#### EXERCISE:
Please count the lines in the data below that hold "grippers" and answer with the number by itself.

===== DATA SUPPLIED =====

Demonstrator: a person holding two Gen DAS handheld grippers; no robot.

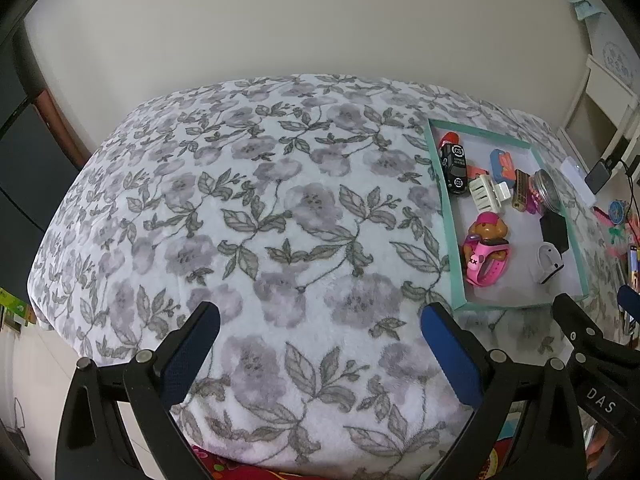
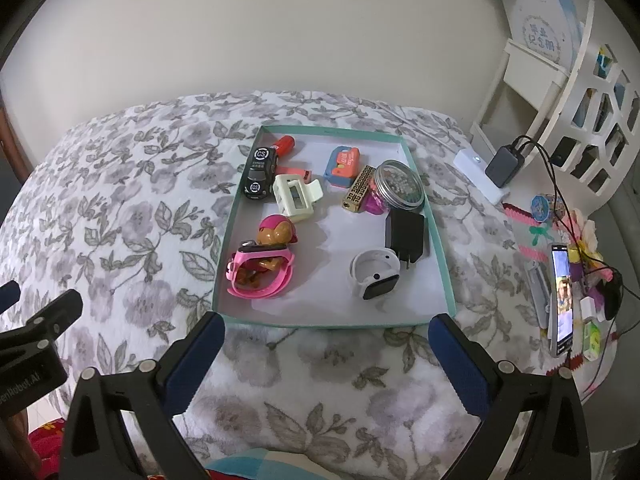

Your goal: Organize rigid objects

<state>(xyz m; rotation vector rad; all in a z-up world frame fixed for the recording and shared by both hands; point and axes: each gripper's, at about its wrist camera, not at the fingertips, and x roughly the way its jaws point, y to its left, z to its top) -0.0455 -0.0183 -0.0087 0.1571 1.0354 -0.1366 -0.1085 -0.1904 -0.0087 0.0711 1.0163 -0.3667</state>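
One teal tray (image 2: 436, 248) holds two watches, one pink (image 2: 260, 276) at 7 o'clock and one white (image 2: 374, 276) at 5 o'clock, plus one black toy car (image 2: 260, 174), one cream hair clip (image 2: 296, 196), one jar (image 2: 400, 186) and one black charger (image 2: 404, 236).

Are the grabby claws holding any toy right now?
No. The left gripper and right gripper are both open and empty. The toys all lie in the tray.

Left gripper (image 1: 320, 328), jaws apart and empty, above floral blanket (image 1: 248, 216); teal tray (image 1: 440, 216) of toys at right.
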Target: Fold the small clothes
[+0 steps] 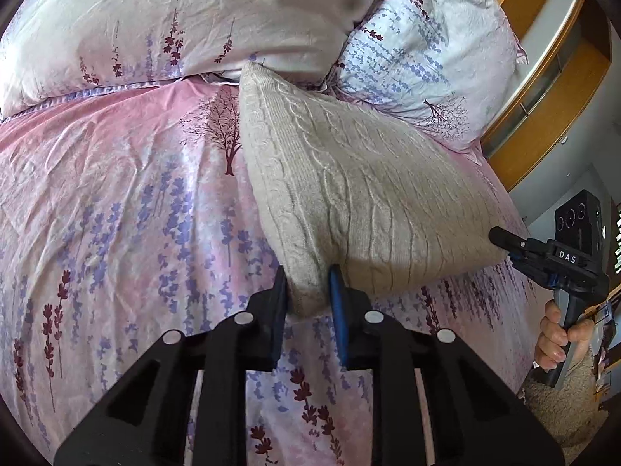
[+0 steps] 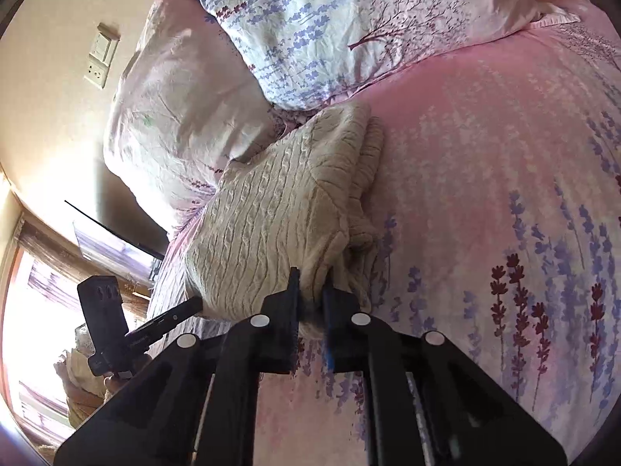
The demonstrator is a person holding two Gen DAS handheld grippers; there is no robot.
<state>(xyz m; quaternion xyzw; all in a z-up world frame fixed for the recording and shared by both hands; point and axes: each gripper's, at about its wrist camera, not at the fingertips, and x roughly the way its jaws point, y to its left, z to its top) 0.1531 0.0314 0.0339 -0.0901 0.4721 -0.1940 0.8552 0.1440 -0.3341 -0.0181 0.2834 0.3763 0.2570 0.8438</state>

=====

#### OUTPUT BELOW:
2